Picking up the pieces after a Singapore debacle

By Alejandro Reyes

LESS THAN THREE YEARS ago, Amcol Holdings was one of Singapore's hottest stocks. Today, the electronics and property group is again the talk of the town -- thanks to a boardroom struggle, accusations of wrongdoing and the conglomerate's near-collapse. According to Price Waterhouse accountants, Amcol, recently valued at $818 millionmay now be worthless.

The group needs over $70 million to meet debt payments. Say investigators: "The situation is critical."

Amcol, whose main business is the distribution of Sony, Aiwa and Funai consumer electronics, is a "trustee stock," a counter open for investment by Singaporeans using their Central Provident Fund money. In late June, the Stock Exchange of Singapore (SES) appointed independent directors to Amcol's board amid allegations of anomalies.

Price Waterhouse was called in; after it issued a preliminary study on July 25a Singapore court placed Amcol temporarily under the accounting firm's management.

What went wrong?

The troubles first came to light in 1994 when boss and chief dealmaker Kang Hwi Wah, a flamboyant self-made magnate, was jailed for eight months and fined for taking an $800,000 bribe from a Japanese partner in 1990.

Kang's prison term rocked the group, which was already suffering from a lack of direction. Before he went to jail, he had been trying to diversify out of low-margin electronics, cutting property deals in China, Indonesia, Malaysia and Singapore.

After his release, the tycoon still owned about 24% of Amcol, the biggest stake. In early 1995 he sold 17.3% to a firm belonging to Indonesian businessman Henry Pribadi, head of Jakarta's Napan Group and a close associate of both multi-billionaire Liem Sioe Liong and Sudwikatmono, President Suharto's half-brother.

Last August, Pribadi, whose Indonesian interests span real estate, banking, and petrochemicals, became Amcol's managing director, with Sudwikatmono as chairman. Coming amid a highly publicized wave of Indonesian investment in Singapore-listed firms, the publicity-shy Pribadi was touted as a white knight expected to inject new funds and give Amcol focus.
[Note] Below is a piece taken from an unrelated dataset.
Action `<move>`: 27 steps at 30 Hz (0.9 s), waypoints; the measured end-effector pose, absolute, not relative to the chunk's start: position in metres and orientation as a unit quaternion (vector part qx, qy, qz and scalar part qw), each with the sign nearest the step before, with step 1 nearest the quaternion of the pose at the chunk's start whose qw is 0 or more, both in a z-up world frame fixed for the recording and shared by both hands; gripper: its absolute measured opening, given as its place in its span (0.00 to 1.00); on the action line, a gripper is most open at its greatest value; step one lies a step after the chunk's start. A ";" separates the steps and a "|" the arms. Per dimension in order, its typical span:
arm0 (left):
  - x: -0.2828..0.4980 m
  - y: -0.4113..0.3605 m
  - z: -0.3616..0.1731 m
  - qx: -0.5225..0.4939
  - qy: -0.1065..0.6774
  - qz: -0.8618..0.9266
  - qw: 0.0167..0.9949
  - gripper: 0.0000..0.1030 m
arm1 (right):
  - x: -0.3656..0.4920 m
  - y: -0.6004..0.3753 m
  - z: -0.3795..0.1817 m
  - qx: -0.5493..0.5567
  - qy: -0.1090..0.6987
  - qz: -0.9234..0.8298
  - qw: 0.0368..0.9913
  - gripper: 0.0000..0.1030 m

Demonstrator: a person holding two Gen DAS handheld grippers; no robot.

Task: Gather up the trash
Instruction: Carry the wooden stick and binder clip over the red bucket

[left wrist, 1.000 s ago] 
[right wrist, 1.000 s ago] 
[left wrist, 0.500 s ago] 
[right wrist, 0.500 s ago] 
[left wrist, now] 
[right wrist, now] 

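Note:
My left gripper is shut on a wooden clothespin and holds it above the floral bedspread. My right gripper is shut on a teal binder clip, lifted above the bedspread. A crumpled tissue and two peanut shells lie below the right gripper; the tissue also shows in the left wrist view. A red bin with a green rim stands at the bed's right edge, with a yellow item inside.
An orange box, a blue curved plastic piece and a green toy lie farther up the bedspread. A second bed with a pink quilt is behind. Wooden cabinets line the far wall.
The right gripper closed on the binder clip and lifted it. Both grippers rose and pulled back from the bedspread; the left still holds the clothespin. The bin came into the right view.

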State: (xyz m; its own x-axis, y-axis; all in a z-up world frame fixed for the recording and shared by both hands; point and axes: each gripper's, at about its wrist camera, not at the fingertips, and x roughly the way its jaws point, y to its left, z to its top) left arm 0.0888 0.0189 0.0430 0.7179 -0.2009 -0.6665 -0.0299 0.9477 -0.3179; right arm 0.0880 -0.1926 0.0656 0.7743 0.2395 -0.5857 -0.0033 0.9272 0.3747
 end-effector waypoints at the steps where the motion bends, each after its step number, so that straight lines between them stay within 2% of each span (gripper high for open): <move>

But in January this year, Kang sold a 6% stake to a company run by local businessman Lee Howe Yong and Indonesian-born executive Sukamto Sia, who heads Transmarco, a Singapore-listed telecommunications company.

The two have since raised their joint stake to just over 14%. Sia is said to be allied either with Kang, whose conviction bars him from company boards, or with Bambang Trihatmodjo, Suharto's second son, whose partner Tommy Winarta earlier bought Amcol stock.

The new Pribadi-controlled management hired Merrill Lynch to review operations. The findings were devastating: Amcol's core business was in tatters and the group lacked control over several joint ventures. Debt was high; earnings, mainly from one-off deals, were expected to fall after two years.

"Pribadi was asked to buy Kang out and he did at an exorbitant price," says an investment analyst. "Afterward, he found he had bought a lemon."

In June, as the boardroom fight intensified, some Pribadi-appointed directors approached the stock exchange about alleged irregularities. That prompted the naming of independent directors and the Price Waterhouse probe. By mid-July, trading in Amcol shares was suspended. The Commercial Affairs Department is investigating too; it has reportedly called in a Kang associate.

A picture is emerging of gross mismanagement, incredibly bad deals and dismal accounting. An electronics subsidiary sold goods at a loss to Funai, which resold them to another Amcol firm at a 12% profit. The group bought into a loss-making power plant in China's Guangdong province, which has surplus electricity. In Indonesia, an associate firm could not adequately document a supposed investment in satellite broadcaster Indostar, for which Amcol advanced $8.5 million.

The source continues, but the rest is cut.